Несмотря на искреннюю симпатию и привязанность, основную проблему Шапиро Пиппа видела в том, что Сэм нуждался именно в бурных скоротечных романах, черпая в них сырье для творчества. К себе он был куда безжалостнее, чем ко всем остальным, и слава богу, иначе вышел бы настоящий монстр. Ведь каждый раз именно Сэм первым прыгал в котел, дабы расплавиться и снова воскреснуть, — вот бесконечный, беспросветный алгоритм его судьбы. Писатель — и ничего больше! «Надежда-то давно умерла», — с тоской думала Пиппа. Таковы условия сделки: в обмен на нормальное существование он получил двенадцать романов, два из них считались классикой жанра, остальные — великолепными. Имя Сэма Шапиро наверняка войдет в историю. И все-таки Пиппа жалела старого друга, а еще сильнее — Мойру, которую угораздило его полюбить. Шапиро ведь никогда не оправдает ее надежд. Впрочем, Мойра слишком требовательна. Пиппа знала, дабы удержать Сэма, нужно превратить совместную жизнь в красивую, яркую картинку: такая гарантированно привлечет его внимание и заставит выползти из скорлупы хотя бы на время. С другой стороны, Мойра ведь тоже литератор может, они друг друга понимают? Вздохнув, Пиппа заметила за искусственным озером желтый пикап Криса. Интересно, что сейчас творится в доме Надо?

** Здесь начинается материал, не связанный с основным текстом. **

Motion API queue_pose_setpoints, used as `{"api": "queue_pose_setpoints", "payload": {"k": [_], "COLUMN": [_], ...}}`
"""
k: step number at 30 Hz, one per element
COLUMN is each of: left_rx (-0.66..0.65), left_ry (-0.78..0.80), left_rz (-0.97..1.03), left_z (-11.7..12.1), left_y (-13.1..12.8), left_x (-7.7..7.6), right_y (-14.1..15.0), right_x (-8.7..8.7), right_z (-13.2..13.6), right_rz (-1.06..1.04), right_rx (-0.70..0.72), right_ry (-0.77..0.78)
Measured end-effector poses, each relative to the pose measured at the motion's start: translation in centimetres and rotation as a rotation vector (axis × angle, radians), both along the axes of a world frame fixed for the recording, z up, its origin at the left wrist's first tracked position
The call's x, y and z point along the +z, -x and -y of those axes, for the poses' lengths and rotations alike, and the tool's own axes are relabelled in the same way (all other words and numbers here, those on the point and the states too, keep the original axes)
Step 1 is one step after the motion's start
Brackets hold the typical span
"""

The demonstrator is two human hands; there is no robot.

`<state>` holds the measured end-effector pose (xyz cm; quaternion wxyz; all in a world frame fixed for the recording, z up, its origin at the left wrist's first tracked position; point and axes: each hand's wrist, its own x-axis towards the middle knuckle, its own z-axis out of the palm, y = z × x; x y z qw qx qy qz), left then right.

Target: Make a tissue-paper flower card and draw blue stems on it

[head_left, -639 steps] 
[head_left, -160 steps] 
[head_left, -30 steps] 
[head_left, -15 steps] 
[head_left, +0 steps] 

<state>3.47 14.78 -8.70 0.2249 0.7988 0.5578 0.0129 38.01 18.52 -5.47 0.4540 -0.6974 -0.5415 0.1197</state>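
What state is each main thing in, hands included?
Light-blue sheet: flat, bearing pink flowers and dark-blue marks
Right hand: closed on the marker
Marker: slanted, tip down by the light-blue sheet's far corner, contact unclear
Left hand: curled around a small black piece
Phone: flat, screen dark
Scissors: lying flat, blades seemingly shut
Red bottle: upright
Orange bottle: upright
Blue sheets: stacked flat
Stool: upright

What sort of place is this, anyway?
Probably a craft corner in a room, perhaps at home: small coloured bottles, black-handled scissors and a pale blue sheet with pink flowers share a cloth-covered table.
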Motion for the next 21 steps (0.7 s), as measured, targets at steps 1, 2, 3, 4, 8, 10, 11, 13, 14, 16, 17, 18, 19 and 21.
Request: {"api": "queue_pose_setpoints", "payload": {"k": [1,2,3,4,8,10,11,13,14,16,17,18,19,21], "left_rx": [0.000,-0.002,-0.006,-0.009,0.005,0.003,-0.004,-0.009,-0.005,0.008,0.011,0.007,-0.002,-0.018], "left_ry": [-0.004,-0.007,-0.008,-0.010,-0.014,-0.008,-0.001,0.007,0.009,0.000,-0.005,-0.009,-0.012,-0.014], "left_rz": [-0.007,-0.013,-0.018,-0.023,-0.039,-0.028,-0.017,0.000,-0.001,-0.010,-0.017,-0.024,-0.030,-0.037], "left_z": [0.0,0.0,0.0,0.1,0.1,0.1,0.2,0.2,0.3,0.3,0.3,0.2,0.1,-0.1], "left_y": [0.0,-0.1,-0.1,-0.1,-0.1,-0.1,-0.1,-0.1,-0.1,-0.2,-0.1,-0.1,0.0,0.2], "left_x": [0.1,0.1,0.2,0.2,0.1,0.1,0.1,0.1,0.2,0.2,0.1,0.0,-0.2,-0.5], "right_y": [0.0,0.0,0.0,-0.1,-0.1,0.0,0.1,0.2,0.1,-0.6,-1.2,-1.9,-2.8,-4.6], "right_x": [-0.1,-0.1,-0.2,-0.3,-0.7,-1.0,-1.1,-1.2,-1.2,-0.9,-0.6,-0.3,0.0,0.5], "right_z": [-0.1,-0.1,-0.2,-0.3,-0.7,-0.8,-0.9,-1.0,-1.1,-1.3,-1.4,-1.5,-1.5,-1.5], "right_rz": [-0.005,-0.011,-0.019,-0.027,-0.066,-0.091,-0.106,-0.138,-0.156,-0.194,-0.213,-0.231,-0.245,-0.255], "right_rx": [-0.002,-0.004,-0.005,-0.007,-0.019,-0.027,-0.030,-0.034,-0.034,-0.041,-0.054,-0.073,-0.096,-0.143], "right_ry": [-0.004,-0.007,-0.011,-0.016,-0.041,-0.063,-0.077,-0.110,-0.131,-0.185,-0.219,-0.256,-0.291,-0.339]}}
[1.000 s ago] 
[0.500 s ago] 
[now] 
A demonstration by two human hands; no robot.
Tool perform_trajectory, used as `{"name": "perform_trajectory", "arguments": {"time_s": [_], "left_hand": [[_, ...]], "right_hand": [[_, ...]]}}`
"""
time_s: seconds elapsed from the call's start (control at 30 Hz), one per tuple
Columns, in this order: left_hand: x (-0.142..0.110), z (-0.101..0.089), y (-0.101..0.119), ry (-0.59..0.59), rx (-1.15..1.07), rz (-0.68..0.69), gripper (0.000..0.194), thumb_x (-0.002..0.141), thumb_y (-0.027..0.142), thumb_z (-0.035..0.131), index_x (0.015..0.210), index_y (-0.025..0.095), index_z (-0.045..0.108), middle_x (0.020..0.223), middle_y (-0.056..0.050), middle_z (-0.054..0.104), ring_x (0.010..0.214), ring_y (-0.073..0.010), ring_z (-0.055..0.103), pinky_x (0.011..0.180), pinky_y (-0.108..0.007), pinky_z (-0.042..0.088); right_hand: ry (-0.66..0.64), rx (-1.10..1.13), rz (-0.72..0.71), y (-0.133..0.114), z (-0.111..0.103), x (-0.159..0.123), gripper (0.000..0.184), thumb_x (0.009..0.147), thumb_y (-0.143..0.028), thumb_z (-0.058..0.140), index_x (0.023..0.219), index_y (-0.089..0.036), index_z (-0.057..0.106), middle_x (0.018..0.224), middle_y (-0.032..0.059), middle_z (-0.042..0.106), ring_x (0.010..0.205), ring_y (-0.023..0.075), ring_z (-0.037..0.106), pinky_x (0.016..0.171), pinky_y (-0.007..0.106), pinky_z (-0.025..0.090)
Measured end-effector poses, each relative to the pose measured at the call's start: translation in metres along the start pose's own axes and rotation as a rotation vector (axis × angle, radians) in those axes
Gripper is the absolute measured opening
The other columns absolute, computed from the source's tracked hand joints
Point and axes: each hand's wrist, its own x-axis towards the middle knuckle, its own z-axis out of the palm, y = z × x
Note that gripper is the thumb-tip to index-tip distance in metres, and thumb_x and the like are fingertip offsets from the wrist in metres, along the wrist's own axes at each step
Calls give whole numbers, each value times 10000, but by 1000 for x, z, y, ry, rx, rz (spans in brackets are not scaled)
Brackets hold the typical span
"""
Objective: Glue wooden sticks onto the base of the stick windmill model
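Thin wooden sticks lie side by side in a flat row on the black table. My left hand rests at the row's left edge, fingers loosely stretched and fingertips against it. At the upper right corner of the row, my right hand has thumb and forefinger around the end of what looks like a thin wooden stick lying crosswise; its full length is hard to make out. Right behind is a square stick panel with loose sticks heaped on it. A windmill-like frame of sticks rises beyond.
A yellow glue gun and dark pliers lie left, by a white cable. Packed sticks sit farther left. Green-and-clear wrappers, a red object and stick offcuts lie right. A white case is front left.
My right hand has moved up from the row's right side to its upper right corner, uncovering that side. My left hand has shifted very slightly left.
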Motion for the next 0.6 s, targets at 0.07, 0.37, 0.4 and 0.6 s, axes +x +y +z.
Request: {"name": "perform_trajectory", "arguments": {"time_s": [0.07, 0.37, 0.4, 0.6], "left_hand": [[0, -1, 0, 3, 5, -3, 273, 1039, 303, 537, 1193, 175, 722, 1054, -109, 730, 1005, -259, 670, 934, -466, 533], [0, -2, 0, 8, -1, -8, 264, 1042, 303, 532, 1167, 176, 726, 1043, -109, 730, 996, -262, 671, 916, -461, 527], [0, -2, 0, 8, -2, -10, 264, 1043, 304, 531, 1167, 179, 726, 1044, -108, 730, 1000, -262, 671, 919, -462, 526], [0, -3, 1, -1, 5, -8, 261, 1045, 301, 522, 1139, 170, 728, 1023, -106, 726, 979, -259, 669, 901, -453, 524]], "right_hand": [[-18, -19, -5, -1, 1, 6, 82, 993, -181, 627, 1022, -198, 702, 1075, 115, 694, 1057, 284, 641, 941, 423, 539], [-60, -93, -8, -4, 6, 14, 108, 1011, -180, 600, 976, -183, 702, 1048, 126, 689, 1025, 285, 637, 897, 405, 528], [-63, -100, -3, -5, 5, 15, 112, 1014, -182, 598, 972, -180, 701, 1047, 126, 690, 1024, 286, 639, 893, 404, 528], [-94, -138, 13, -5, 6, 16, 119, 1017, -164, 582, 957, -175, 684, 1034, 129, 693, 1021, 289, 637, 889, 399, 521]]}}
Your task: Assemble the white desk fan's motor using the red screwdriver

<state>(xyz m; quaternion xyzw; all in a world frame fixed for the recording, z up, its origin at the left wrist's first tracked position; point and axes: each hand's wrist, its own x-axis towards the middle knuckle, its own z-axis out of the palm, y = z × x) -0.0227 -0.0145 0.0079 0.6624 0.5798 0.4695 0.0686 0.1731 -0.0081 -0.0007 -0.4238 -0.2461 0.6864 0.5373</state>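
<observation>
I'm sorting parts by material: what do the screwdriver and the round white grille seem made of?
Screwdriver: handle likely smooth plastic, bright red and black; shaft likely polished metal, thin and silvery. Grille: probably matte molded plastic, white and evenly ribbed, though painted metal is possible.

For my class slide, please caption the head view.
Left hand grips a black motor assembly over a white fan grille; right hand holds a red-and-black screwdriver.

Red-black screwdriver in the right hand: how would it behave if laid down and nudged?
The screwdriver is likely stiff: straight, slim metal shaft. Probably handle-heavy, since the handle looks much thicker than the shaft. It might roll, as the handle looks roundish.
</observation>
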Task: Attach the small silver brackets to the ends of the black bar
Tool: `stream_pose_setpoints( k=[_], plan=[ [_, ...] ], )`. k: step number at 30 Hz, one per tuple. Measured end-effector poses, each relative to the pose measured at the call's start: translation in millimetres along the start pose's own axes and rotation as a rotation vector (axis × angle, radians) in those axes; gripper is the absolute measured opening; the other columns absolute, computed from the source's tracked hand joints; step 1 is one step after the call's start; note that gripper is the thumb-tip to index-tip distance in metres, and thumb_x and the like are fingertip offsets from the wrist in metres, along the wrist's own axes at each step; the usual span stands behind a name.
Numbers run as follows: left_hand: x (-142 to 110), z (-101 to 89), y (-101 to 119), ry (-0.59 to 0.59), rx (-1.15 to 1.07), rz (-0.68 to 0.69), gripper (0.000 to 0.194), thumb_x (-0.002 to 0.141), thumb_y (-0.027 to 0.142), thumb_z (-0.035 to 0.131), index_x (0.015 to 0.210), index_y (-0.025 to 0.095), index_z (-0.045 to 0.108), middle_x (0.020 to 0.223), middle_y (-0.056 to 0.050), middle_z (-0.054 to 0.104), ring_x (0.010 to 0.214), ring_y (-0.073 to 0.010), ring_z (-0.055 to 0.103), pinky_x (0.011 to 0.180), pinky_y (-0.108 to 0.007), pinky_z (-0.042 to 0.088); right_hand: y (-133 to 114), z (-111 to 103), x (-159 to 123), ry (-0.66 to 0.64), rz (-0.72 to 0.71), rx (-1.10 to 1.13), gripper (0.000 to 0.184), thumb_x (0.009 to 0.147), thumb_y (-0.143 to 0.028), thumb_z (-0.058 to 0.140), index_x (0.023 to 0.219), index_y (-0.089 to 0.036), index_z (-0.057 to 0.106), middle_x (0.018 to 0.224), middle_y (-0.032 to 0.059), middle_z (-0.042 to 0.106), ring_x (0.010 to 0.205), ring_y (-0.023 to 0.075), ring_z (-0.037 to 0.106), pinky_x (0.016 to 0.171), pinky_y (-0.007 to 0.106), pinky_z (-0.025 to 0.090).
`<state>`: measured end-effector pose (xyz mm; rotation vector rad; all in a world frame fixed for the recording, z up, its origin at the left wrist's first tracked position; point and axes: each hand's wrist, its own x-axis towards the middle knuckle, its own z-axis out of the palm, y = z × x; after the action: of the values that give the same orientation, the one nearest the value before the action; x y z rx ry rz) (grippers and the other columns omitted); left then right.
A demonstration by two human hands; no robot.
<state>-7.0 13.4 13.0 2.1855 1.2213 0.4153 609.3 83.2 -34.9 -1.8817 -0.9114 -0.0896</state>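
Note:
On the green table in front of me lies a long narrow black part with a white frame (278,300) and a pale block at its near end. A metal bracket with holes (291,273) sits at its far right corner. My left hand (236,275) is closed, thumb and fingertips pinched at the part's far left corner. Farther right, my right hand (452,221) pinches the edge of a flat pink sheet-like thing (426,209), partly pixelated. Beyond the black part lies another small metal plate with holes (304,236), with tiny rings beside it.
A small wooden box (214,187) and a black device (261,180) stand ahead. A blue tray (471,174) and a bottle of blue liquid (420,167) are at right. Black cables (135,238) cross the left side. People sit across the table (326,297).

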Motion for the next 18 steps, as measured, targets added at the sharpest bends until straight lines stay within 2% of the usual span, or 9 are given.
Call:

— Как успехи с новым романом? — поинтересовался Герб.
— Пока готовы только сто страниц, — ответил Сэм. — О результате говорить рано.
— Я отойду на секунду, — бросила Пиппа, юркнула в ванную, заперла дверь и, раскрыв окно, достала из шкафчика сигареты, спрятанные за таблетками от гипертонии, которые принимал Герб. Выпустив дым, она смотрела, как сизое облачко рассеивается и исчезает в темном воздухе. Затем почистила зубы.
К гостям Пиппа вернулась с пластом фисташковой халвы и, чувствуя легкую тошноту, ругательски ругала себя за выкуренную сигарету. Тяжело вздохнув, Мойра подняла голову, чтобы взглянуть на небо, подтянула колени к тяжелой груди, и большие, черные, со стрелками черной же подводки глаза покрылись поволокой. От всех Мойриных слов и жестов веяло неуверенностью. В двадцать четыре она стала лауреатом вожделенной премии, ежегодно присуждаемой Йельским университетом лучшим молодым литераторам. С тех пор Мойра записала в свой актив несколько томов удивительно саркастичных стихов и несколько бурных, удивительно скоротечных романов. Сейчас, на середине четвертого десятка, она по-прежнему смотрела на мир с неиссякаемым восторгом, в юности так ярко, броско и выгодно контрастировавшим с недюжинным умом. Нет, развалиной Мойра не считалась, отнюдь, на фоне стареющих представителей литературных кругов она выглядела сногсшибательно. Пиппа испытывала к ней симпатию, а порой жалость. Жалость к безответственной невротичке, взрослой женщине без детей и даже без медицинской страховки, ищущей любовь с безудержным рвением двадцатилетней девчонки. И все-таки иногда Пиппа ловила себя на том, что завидует безбашенной эгоистке Мойре.